Is there any difference between ETF and other mutual funds?
In India mutual fund schemes are categorized as two types – actively managed mutual fund schemes and passively managed mutual funds. While actively managed mutual funds have broad categories like equity, debt, hybrid and solution oriented, in passively managed funds, there are two types, ETF or exchange traded fund and Index funds.
ETF funds are mainly perceived to be tracking Index benchmarks and replicate their returns. But that is not the case, as exchange traded funds also have sector funds, commodity funds, like gold and silver and also have different categories, like large cap, midcap and small cap, etc.

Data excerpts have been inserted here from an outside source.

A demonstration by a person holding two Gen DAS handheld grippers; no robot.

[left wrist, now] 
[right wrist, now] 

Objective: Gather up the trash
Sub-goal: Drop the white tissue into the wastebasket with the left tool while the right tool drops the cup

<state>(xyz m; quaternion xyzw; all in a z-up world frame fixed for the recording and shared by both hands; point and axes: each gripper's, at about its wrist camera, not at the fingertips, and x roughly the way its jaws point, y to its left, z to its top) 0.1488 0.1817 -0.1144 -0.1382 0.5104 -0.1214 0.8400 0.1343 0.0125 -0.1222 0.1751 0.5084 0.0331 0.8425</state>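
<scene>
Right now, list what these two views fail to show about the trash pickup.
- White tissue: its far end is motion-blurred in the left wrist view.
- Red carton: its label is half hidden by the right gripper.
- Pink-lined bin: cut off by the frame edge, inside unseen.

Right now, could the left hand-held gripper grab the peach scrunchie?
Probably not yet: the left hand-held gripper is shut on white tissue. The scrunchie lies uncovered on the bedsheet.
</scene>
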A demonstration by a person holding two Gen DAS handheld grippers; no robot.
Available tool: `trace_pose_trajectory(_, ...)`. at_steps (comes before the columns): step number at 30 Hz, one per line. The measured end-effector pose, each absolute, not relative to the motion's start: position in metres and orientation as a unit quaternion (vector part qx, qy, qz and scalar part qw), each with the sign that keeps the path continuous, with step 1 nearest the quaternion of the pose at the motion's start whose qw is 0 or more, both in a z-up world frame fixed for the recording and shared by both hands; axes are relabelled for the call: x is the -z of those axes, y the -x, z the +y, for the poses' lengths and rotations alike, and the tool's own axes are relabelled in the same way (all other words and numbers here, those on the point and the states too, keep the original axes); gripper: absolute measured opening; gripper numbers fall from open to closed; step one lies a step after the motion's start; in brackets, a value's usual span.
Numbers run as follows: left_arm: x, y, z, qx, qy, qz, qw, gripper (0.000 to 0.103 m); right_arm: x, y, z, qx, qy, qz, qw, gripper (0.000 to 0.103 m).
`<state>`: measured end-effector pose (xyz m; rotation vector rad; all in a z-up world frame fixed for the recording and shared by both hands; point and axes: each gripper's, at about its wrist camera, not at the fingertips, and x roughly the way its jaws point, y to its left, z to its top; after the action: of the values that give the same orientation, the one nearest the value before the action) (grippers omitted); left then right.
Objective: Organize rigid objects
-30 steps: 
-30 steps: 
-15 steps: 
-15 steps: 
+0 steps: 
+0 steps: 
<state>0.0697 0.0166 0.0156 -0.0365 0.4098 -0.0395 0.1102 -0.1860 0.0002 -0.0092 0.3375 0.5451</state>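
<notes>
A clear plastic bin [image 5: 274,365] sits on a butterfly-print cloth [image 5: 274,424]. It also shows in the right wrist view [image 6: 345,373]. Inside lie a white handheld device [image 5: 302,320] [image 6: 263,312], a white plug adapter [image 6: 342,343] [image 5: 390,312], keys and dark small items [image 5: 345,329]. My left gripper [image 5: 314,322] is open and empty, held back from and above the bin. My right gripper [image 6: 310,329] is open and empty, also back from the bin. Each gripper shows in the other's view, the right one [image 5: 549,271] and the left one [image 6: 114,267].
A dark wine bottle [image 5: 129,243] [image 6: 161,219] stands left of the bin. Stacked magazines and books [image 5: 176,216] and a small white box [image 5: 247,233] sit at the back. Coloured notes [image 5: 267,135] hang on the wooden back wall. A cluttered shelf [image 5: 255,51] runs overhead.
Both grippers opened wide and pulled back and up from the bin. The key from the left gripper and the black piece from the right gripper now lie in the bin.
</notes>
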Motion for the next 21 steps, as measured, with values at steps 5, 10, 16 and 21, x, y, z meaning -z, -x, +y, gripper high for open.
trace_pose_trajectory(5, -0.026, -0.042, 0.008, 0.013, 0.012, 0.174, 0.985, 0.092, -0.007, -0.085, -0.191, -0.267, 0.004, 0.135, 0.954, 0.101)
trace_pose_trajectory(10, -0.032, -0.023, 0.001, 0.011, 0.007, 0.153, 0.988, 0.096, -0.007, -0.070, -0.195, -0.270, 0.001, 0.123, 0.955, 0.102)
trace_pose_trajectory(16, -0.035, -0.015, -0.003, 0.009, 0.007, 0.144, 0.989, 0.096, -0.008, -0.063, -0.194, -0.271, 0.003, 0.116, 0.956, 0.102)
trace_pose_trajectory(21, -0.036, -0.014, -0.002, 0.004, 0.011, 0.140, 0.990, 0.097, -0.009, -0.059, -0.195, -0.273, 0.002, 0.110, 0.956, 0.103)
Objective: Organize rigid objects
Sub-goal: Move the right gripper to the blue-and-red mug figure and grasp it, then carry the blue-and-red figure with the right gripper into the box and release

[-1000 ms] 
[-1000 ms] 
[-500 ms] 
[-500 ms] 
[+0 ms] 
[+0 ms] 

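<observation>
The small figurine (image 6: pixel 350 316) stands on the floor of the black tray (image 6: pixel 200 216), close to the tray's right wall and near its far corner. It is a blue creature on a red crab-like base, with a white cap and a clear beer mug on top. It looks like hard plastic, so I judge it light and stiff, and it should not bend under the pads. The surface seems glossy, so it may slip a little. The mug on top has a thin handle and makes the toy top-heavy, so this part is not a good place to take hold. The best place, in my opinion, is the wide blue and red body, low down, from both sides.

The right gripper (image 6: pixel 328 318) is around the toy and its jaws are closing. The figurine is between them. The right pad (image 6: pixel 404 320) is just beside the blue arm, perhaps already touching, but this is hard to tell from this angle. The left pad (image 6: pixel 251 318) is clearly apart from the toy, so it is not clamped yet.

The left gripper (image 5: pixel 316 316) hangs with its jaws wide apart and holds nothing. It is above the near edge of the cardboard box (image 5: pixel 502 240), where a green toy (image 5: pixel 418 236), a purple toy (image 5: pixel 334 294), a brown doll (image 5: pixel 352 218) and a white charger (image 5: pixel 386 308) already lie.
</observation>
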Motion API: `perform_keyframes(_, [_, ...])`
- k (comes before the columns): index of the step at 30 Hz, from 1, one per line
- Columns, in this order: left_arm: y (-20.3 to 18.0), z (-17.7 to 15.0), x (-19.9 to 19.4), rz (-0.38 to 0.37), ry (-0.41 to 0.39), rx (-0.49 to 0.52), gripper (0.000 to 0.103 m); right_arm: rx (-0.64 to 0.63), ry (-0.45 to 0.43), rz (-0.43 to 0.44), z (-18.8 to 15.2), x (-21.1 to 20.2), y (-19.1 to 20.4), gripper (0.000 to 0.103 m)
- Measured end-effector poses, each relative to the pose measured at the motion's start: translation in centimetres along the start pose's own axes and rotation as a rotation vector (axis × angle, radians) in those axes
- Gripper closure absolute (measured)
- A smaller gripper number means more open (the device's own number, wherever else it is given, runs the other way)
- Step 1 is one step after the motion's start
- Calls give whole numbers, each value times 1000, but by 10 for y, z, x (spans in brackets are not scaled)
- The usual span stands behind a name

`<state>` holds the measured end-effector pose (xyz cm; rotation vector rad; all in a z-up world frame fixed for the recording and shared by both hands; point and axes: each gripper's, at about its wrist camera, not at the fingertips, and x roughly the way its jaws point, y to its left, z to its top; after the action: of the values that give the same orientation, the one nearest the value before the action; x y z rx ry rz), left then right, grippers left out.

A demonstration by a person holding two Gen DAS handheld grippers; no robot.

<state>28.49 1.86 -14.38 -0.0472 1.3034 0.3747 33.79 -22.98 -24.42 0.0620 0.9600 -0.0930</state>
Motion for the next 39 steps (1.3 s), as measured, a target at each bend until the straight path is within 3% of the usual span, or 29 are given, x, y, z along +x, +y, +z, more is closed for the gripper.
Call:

ETFs are very popular in the developed countries like USA and UK, but slowly and surely they are gaining popularity in our country too, due to its simplicity, low expense ratio and increasing number of types and category of ETFs. Investors are getting aware that not only one can invest in market indices like Nifty and Sensex, they can also invest in commodities like silver and gold and categories like mid, large and small caps. There are sector ETFs too, like banking, consumer, etc. over and above having variety of debt fund solutions through the ETFs.
However, the actively managed mutual fund schemes continue to have the larger pie of the AUM and more popular with the investing public as they are very old in the system. The other reason why the active funds are popular is because the SIP facility is not available in exchange traded funds. As you know, SIP as an investing concept in mutual funds is quite popular and contributes more than Rs 13,000 Crore every month to the industry.
Let us now see what are the main difference between ETF and actively managed mutual funds?
How you can invest – To invest in ETF, you should have a demat and trading account, using which you can invest in ETF funds during the market hours as you will invest in any other shares. Opposite to it, for investment in active mutual fund schemes you do not need any demat or trading account, you can invest/ redeem/switch during the cut-off period during the day and the mutual fund NAV declared at the end of the day will be applicable to you. In case of ETF, even though the NAV is declared at the end of the day, the rate applied to you will be the one you opted for/got during the trading hours. It means the unit rates of ETF funds keep changing during the day based on the demand supply just like shares.
How to start a SIP – SIP cannot be started in ETF, you can have SIP only in actively managed mutual funds schemes.
Fund management – ETFs being passively managed, the fund manager tries to replicate the Indices it is benchmarked to, contrary to the fund manager of actively managed mutual funds which always endeavours to beat the benchmark returns.
Cost – Total expense ratio known as TER, is much lower for ETFs as they are passively managed and high in case of actively managed mutual fund schemes.
Taxes – Taxes are same for ETF and actively managed mutual funds.
In this read we tried comparing the active and passive mutual funds. The growth of exchange traded funds is on the rise and it is also due to huge growth in number of new demat accounts opened during the Covid period and onwards.